**Exercise details:**
The expected answer is the set of lines in the data below between the line holding "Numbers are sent" and the line holding "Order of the", inclusive, written out exactly.

==== Given data ====

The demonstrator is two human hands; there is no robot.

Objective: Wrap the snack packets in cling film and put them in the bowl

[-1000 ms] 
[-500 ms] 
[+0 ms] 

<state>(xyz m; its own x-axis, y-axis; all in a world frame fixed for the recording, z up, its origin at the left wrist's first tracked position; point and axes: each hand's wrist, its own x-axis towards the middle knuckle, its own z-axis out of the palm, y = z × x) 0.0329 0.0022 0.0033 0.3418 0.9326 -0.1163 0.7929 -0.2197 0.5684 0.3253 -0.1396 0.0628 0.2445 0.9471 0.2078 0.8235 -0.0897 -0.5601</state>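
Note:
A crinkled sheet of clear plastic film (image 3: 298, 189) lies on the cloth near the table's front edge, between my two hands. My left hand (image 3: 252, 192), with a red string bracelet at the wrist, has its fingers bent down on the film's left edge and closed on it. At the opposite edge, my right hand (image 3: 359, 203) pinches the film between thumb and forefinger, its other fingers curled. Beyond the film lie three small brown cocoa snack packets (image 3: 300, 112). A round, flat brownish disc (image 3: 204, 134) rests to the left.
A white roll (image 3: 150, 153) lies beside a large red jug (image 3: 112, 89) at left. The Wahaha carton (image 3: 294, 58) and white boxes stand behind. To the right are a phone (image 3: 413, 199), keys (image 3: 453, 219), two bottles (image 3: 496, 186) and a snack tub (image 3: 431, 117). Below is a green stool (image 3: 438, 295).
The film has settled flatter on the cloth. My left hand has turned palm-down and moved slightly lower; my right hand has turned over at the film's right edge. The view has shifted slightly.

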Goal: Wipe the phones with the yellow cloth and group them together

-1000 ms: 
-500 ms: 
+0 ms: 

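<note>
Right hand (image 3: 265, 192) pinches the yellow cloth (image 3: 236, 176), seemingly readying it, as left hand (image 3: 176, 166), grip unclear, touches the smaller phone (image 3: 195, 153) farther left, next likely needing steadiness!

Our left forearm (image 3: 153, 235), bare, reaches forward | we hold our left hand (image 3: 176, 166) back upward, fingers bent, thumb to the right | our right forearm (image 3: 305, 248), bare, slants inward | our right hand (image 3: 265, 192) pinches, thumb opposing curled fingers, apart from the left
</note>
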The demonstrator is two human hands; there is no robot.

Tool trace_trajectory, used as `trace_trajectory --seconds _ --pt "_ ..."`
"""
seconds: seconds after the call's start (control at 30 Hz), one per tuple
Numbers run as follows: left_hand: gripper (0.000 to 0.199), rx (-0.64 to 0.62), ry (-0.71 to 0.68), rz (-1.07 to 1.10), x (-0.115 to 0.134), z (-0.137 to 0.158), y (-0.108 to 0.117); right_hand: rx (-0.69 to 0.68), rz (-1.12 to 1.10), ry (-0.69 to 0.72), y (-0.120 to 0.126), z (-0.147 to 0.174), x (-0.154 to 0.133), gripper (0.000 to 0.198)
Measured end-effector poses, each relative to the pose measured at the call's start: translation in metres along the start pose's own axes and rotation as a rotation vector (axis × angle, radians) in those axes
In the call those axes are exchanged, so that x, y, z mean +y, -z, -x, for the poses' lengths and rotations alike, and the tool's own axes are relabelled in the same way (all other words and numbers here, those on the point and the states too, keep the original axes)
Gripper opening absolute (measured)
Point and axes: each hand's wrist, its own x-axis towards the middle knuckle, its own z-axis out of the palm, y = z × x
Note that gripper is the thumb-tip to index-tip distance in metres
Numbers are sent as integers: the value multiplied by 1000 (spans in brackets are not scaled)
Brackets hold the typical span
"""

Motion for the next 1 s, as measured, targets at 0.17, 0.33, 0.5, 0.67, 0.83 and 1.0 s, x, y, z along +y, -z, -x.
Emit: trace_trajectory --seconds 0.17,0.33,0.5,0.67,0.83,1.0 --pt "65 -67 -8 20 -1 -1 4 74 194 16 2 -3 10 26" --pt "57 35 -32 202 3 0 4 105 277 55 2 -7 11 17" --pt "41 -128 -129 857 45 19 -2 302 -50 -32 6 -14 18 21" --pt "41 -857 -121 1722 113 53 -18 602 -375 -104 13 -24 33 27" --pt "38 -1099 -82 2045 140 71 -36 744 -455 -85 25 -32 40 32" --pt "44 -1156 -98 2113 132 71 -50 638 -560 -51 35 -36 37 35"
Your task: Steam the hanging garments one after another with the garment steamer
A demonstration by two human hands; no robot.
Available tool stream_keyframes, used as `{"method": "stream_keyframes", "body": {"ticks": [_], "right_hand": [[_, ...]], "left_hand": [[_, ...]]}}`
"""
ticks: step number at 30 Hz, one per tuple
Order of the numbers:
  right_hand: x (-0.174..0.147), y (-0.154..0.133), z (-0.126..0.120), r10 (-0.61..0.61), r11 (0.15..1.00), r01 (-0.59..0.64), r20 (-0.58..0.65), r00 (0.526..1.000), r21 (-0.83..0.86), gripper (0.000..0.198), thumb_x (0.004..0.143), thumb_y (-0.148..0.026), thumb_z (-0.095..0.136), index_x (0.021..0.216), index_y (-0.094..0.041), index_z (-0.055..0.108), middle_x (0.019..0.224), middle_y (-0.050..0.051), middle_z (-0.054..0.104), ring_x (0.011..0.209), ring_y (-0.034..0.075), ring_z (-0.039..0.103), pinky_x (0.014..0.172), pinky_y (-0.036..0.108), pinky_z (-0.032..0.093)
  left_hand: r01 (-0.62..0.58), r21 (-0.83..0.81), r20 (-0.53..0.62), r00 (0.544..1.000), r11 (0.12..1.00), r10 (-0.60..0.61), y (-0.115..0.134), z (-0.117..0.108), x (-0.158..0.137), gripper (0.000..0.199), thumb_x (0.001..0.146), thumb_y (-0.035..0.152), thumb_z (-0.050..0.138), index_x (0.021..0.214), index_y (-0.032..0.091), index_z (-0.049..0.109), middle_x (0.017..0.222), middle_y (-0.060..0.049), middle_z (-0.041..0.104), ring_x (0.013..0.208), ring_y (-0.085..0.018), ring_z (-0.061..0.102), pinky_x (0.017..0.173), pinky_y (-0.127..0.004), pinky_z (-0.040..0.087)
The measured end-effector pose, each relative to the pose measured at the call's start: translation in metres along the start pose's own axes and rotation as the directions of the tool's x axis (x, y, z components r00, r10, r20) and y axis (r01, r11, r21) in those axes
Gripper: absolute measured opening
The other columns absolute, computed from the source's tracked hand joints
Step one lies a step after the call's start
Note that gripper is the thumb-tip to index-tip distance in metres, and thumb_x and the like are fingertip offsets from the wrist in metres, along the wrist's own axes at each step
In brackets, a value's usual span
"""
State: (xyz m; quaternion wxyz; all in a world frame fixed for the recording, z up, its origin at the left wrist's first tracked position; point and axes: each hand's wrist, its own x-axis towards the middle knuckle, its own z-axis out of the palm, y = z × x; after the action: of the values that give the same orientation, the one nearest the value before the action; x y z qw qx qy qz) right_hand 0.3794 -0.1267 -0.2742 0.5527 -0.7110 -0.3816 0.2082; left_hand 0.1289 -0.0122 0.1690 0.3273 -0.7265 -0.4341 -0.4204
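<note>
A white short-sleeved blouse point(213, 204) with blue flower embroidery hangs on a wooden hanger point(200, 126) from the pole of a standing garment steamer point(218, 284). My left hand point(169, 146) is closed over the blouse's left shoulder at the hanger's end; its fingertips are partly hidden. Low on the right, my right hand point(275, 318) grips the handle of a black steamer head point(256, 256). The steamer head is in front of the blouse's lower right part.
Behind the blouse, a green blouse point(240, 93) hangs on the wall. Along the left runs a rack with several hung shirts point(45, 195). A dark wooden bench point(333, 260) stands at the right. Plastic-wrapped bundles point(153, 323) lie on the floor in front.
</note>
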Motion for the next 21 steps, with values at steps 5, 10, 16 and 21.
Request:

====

**Expected output:**
Numbers are sent as integers: the value multiplied by 1000 (spans in brackets are not scaled)
Brackets hold the typical span
"""

Motion for the next 1 s, as measured, targets at 0.17, 0.33, 0.5, 0.67, 0.83 and 1.0 s, x, y, z along +y, -z, -x.
Emit: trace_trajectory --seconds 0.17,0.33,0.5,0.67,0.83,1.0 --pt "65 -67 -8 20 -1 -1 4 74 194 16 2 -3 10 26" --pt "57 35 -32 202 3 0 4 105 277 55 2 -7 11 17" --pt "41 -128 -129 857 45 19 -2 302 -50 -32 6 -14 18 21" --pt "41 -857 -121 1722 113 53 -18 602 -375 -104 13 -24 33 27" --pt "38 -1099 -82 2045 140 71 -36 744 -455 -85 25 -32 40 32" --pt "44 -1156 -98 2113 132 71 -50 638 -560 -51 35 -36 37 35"
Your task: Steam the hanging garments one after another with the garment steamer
A demonstration by two human hands; no robot.
Available tool stream_keyframes, used as `{"method": "stream_keyframes", "body": {"ticks": [_], "right_hand": [[_, ...]], "left_hand": [[_, ...]]}}`
"""
ticks: step number at 30 Hz, one per tuple
Order of the numbers:

No more output is required.